Amid high-profile Super Bowl betting, the state’s Division of Gaming Enforcement highlights a bold new plan for early problem gambling detection.
The DGE announced via press release they are working with online gambling companies in using technology to identify and address at-risk patrons.
Operators of gambling platforms will now be required to analyze electronically-maintained player data to determine whether a gambler is showing signs of trouble. They will then use numerous tools at their disposal to help the player avoid potential dangers.
This brand of outreach is a major extension beyond the current framework to address problem gambling.
Using player data adds to current problem gambling measures
With this being Super Bowl weekend, NJ sports betting has the spotlight. Analysts have New Jersey’s projected $115.5 million handle trailing only Nevada and New York.

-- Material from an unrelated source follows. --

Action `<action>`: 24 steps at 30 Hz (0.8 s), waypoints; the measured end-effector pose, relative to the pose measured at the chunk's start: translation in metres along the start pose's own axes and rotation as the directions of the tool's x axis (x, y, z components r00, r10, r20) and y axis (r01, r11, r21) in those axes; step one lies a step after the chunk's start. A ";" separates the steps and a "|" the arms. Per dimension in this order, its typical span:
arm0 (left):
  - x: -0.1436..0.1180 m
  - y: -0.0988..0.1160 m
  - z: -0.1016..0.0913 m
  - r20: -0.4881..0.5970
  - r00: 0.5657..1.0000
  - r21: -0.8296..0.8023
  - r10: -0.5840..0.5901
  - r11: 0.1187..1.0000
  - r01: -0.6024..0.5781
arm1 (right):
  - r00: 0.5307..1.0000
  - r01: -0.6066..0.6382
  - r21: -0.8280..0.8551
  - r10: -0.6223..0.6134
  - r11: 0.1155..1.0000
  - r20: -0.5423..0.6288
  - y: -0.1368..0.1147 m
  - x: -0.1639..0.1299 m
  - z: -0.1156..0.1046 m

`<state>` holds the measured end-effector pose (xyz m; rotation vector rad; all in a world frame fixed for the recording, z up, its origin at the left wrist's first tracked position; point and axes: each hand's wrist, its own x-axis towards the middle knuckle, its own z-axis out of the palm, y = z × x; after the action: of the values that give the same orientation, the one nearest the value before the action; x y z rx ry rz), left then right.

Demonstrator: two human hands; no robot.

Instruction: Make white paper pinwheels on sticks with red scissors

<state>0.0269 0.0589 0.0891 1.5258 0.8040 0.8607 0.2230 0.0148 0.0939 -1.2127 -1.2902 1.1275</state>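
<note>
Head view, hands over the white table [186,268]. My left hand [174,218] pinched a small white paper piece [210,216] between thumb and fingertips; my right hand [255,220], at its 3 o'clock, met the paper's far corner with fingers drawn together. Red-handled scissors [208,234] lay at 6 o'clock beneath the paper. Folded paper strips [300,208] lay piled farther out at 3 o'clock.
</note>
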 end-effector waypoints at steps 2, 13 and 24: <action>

But no matter which two teams are playing in the Big Game, responsible gaming measures have been in place.
The format has consisted of players opting for self-exclusion, budgetary or time limits.
It has been augmented by some operators alerting gamblers in-play about how long they’d been betting, how much they’d wagered in a recent time period and their net profit and loss.
Sports organizations like the NFL have also lent their voice to Responsible Gambling via commercials.
Efforts to help problem gamblers have indeed been snowballing for a number of years.
DGE responsible gambling first of its kind
Instead of requiring players to recognize when they have a problem and to seek help, this measure will provide proactive, targeted communication. It will make patrons aware of what habits they are exhibiting and then assist them with guidance, information and future options.
As part of the terms and conditions you must agree to before access is granted to online gambling platforms, players consent to have their play monitored and recorded. This, among other things, is a potential safeguard against fraud, identity theft, and cheating.
Formally launched on Jan. 1, the new initiative is the first of its kind in the country.
State officials, the DGE and the Council on Compulsive Gambling for New Jersey hailed the initiative as a prudent problem-gambling deterrent.
Its timing is appropriate in the age of soaring online gaming popularity.
Garden State gamblers wagered nearly $11 billion last year, a state record, with the majority of it originating online.
“New Jersey has become a national leader in online casino games and sports wagering, and with that growth comes a responsibility to ensure that individuals at risk for compulsive gambling have access to the resources they need to get help,” said New Jersey Attorney General Matthew Platkin. “It is no coincidence that our announcement comes just a week ahead of one of the biggest days in sports wagering, serving as a reminder of how devastating a gambling addiction can be.”
DGE outlines player parameters for new plan for NJ gambling apps
The DGE has set specific parameters on what patron activities operators should be looking for under this new plan. This includes the following warning signs:
- Players whose gambling time increases from week to week
- Bettors who repeatedly self-impose cool-off periods from gaming
- Those who wager until they have less than $1 in their accounts
- Players who regularly access the self-exclusion page on the operator’s website without ultimately executing an exclusion
In addition to problematic play, platforms will also be monitoring for account activity that could be indicative of problem gambling.
- Deposits for thousands of dollars over a short span of time
- A player making multiple requests in a 24-hour span to increase the limits on deposits or losses
Here is what DGE Director David Rebuck has to say about the initiative:
“We are using data to identify at-risk players, alert them to their suspected disordered gambling, and inform them about available responsible gambling features in online platforms and corrective actions they can take. This new approach will enable dedicated responsible gaming experts employed by the platforms and us to see the early warning signs and reach at-risk patrons before they find themselves in a financial catastrophe.”
Balancing accessibility and security
Many online patrons have nearly unlimited gaming access. They can juggle accounts with several operators, essentially bringing many casinos to the palm of one’s hand at any time.
Unlike at Atlantic City casinos, player do not need to walk across a casino floor. The constant access can turn one dry spell into a problem.
Gamblers are ultimately responsible for their own choices. However, this measure is the latest innovation among many to curb problems before they escalate.
Along with the New Jersey initiative, bettors can expect continual attention and access to helpful tools.
New Jersey is using the February Super Bowl to highlight its program. The National Council of Problem Gambling designates every March as Problem Gambling Awareness Month, tying in with March Madness.